8. Limitations and Edge Cases
- length counts UTF-16 code units, so it does not always match the number of user-visible characters.
- Some emojis are made from multiple code points joined together, so even code-point counting can still be misleading for display purposes.
- Different Unicode normalization forms can make visually identical strings compare unequal.
- TextEncoder and TextDecoder are for text encoding, not for arbitrary binary-to-binary conversion.
- encodeURIComponent is for URL components, not for full URLs or file paths in every context.
- Browsers and Node.js both support modern text APIs, but very old environments may require polyfills or alternatives.
If a string looks broken only after transport, storage, or comparison, the problem is often not the string itself but the encoding or normalization step around it.
9. Practical Mini Project
Let’s build a small text inspector that reports the string length, code-point count, normalized form, and UTF-8 byte length. This is useful for debugging why a piece of text behaves unexpectedly.
function inspectText(input) {
const codeUnits = input.length;
const codePoints = [...input].length;
const normalized = input.normalize("NFC");
const bytes = new TextEncoder().encode(input);
return {
codeUnits,
codePoints,
normalized,
utf8Bytes: bytes.length
};
}
const sample = "café 🙂";
console.log(inspectText(sample));This mini project shows the same text from several angles: storage size in code units, human-readable character count, normalized equality, and UTF-8 byte size. It is a practical way to debug encoding-related surprises.
10. Key Points
- JavaScript strings are sequences of UTF-16 code units.
- length does not always equal visible character count.
- TextEncoder and TextDecoder handle real byte conversion.
- Unicode normalization matters when comparing text from different sources.
- URL components should be percent-encoded before use in a query string or path.
11. Practice Exercise
- Create a function named reportStringInfo that accepts a string.
- Return an object with the raw length, code-point count, and UTF-8 byte length.
- Also return a normalized version of the string using NFC.
- Test it with plain ASCII, accented text, and at least one emoji.

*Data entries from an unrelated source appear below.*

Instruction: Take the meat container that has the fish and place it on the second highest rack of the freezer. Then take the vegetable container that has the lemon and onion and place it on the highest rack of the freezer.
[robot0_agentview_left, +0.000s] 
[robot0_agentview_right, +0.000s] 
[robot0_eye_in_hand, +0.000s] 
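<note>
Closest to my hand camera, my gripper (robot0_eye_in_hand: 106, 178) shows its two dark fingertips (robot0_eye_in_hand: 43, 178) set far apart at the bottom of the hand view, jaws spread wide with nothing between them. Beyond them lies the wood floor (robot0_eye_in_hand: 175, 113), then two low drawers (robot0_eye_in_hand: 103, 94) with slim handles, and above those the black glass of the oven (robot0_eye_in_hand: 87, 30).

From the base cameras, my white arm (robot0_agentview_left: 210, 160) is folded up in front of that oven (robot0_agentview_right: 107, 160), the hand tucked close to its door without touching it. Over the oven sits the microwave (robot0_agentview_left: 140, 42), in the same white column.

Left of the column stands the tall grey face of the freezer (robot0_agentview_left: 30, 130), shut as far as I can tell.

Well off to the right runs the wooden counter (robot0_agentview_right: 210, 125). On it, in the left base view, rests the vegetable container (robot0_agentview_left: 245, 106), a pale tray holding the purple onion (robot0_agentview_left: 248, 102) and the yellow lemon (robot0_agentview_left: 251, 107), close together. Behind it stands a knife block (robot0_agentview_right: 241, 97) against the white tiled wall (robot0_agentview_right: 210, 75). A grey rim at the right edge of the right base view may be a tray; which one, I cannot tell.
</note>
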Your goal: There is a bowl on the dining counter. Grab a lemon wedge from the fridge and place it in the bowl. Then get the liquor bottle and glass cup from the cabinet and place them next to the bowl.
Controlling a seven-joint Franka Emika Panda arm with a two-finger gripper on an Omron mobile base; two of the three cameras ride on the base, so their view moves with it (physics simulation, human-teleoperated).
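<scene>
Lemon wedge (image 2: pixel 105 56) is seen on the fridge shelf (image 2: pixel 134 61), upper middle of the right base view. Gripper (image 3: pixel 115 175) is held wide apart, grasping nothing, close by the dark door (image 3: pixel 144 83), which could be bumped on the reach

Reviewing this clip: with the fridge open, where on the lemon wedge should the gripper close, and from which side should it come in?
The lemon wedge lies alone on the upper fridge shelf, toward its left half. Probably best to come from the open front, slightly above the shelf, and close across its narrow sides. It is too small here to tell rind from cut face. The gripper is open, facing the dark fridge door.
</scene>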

Expected output: an object with numeric counts and a normalized string value.
Hint: Use spread syntax for code points and TextEncoder for bytes.
function reportStringInfo(text) {
return {
length: text.length,
codePoints: [...text].length,
utf8Bytes: new TextEncoder().encode(text).length,
normalized: text.normalize("NFC")
};
}
console.log(reportStringInfo("hello"));
console.log(reportStringInfo("café"));
console.log(reportStringInfo("🙂"));12. Final Summary
JavaScript strings are not raw byte arrays. They are UTF-16 code-unit sequences, which is why basic text often behaves as expected while emoji, accents, and multilingual content reveal edge cases. Once you understand that difference, string length, iteration, and comparison all make more sense.
For real-world applications, the main rule is simple: keep text as strings inside JavaScript, and use explicit encoders, decoders, and normalization when text must be counted, compared, sent over the network, or converted into bytes. That habit prevents many of the subtle bugs that show up in production.
If you want to go deeper, the next useful topics are Unicode normalization, URL encoding, and working with binary data using ArrayBuffer and Uint8Array.